After waiting patiently for 2 years for Maryland-based life dance coach Michelle Dubreuil Macek to return to my home turf, this past April I was finally able to dive back into Biodanza.
With a nickname like the City of Brotherly Love, Philadelphia seems to be a perfect setting for Biodanza, as the practice—“a movement-based system that integrates music, dance, and authentic relationships with self, others, and the world to support health, joy, and a sense of being fully alive”—is all about exploring the capacity to connect with your classmates, your neighbors, and the human race as a whole. Bring on the love, yo.
The practice of Biodanza reminds participants what it’s like to feel human—to breathe, to move freely, to embrace the vulnerability that comes with eye contact and individual attention, to brush past another’s arm or hand without getting flustered and feeling the need to apologize profusely for—heaven forbid!—having a fleeting moment of skin-on-skin contact with a fellow human being.
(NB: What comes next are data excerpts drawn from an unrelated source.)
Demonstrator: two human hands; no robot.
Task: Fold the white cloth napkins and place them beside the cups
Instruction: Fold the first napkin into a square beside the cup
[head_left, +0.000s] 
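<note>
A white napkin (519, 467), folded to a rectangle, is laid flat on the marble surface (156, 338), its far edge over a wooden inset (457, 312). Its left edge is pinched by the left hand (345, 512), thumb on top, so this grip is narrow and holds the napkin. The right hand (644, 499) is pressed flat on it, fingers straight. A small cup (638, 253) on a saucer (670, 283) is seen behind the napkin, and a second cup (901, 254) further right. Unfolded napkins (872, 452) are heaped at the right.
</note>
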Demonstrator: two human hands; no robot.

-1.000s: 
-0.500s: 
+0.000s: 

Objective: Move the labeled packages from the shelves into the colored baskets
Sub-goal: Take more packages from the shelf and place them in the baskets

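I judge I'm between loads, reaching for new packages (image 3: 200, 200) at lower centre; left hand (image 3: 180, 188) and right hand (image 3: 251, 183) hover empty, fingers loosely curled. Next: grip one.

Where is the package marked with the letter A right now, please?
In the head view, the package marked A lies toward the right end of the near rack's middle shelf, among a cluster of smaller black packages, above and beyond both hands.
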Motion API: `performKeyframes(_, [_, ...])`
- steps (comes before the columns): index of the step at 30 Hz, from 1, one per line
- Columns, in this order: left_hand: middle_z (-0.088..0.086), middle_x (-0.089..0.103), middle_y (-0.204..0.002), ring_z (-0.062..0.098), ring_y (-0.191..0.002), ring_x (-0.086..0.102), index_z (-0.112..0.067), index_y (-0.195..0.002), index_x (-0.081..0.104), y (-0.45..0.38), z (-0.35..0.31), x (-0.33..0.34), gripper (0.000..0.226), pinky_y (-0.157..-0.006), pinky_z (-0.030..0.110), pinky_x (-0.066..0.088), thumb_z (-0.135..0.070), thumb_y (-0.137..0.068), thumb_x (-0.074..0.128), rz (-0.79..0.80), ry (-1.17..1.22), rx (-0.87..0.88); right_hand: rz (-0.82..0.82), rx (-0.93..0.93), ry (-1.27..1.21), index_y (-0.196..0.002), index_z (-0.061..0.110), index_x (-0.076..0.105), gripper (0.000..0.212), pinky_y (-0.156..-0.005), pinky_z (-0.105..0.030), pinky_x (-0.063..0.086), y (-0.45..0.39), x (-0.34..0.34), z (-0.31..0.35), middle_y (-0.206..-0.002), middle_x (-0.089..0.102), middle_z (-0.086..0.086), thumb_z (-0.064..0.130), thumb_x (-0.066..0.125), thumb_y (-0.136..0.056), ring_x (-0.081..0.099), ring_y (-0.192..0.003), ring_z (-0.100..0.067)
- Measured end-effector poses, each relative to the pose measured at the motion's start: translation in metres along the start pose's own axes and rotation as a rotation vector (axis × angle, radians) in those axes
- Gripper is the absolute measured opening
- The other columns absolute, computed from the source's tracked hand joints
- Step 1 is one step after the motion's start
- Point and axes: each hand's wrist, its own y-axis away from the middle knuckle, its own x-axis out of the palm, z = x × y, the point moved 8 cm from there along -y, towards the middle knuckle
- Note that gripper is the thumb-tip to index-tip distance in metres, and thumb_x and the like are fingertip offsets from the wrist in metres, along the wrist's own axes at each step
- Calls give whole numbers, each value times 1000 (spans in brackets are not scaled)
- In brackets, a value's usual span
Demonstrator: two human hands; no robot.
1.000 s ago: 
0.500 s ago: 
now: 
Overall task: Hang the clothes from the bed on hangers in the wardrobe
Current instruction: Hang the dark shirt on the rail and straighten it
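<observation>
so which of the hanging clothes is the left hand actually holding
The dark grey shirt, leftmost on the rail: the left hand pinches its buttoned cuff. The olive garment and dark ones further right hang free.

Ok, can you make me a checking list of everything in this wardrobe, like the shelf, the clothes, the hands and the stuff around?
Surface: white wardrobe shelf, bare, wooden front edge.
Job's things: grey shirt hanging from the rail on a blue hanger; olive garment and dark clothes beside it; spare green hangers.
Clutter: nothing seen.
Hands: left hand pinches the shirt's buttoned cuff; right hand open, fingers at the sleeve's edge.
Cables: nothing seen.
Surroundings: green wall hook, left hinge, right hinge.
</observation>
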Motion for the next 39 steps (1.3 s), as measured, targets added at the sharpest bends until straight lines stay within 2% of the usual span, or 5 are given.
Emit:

When I took my first Biodanza class in March of 2011 (detailed recap here), I was just starting out on my quest to explore my kinesthetic curiosity (alliteration intended). I had been dancing 5Rhythms for a year at that point, but was still relatively new to allowing myself to be fully present with others on the dance floor. I hadn’t done any 5Rhythms workshops or intensives at that point, and the videos of Biodanza that Michelle had posted on her website intimidated me, with all of the smiling and touching and laughing and dilated pupil moments.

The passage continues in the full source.